Moreover, traditional valuation metrics like the Price-to-Earnings ratio (PE) have also been inflated by an expansion in central bank balance sheets and money supply. While there can be little doubt that such valuation metrics are at historically elevated levels for equity markets, notably in the US, this should be considered in the context of historically low (unattractive) bond yields. Valuation metrics are also often poor market timing tools; they can become more stretched over long periods leading overly cautious investors to miss out. Considering that the consensus of analysts forecast strong global Earnings Per Share growth of nearly 29% for 2021 and a further 15% in 2022, valuation multiples can continue to expand to even higher levels to capture the positive company earnings backdrop and supportive money supply growth7.
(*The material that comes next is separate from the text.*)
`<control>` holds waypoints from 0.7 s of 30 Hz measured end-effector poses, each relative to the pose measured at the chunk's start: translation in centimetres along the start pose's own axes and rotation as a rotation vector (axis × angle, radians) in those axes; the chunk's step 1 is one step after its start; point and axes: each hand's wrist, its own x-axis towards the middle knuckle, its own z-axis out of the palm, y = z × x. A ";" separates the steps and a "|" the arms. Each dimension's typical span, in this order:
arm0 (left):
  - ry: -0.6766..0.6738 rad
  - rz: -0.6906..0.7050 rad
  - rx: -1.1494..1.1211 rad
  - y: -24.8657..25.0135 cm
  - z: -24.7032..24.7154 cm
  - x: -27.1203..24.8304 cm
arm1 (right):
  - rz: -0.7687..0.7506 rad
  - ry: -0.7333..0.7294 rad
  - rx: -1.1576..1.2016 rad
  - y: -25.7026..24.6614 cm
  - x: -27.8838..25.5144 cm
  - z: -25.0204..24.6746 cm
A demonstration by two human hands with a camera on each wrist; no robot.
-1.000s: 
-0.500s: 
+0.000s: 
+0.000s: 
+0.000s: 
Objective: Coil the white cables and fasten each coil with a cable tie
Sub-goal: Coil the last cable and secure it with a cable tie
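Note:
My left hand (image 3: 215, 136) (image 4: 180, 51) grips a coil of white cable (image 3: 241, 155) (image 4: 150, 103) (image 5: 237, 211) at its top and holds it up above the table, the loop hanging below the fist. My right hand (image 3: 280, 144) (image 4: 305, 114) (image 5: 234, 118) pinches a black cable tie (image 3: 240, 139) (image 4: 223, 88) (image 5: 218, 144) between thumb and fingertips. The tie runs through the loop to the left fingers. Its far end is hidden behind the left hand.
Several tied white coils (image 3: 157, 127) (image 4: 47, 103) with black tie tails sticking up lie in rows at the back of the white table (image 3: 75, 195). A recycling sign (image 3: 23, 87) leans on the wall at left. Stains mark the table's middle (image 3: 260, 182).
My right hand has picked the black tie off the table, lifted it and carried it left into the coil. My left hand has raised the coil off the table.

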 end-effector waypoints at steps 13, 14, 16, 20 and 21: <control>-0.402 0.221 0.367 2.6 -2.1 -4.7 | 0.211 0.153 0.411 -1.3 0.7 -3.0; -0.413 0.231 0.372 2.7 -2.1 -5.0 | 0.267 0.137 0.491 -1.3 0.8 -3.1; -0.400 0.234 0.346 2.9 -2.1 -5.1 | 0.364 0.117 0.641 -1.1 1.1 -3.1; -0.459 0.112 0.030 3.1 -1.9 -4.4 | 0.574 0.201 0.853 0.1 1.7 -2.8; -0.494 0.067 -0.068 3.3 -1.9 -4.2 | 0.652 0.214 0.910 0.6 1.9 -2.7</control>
1, 2, 4, 5, 7 Refinitiv Datastream, data as at 26 February 2021
3 ONS coronavirus COVID19 antibody data for the UK, data as at 21 February 2021
6 FINRA Margin Statistics, data as at 1 February 2021
By necessity, this briefing can only provide a short overview and it is essential to seek professional advice before applying the contents of this article. This briefing does not constitute advice nor a recommendation relating to the acquisition or disposal of investments. No responsibility can be taken for any loss arising from action taken or refrained from on the basis of this publication. Details correct at time of writing.
Please remember investment involves risk. The value of investments and the income from them can fall as well as rise and investors may not receive back the original amount invested. Past performance is not a guide to future performance.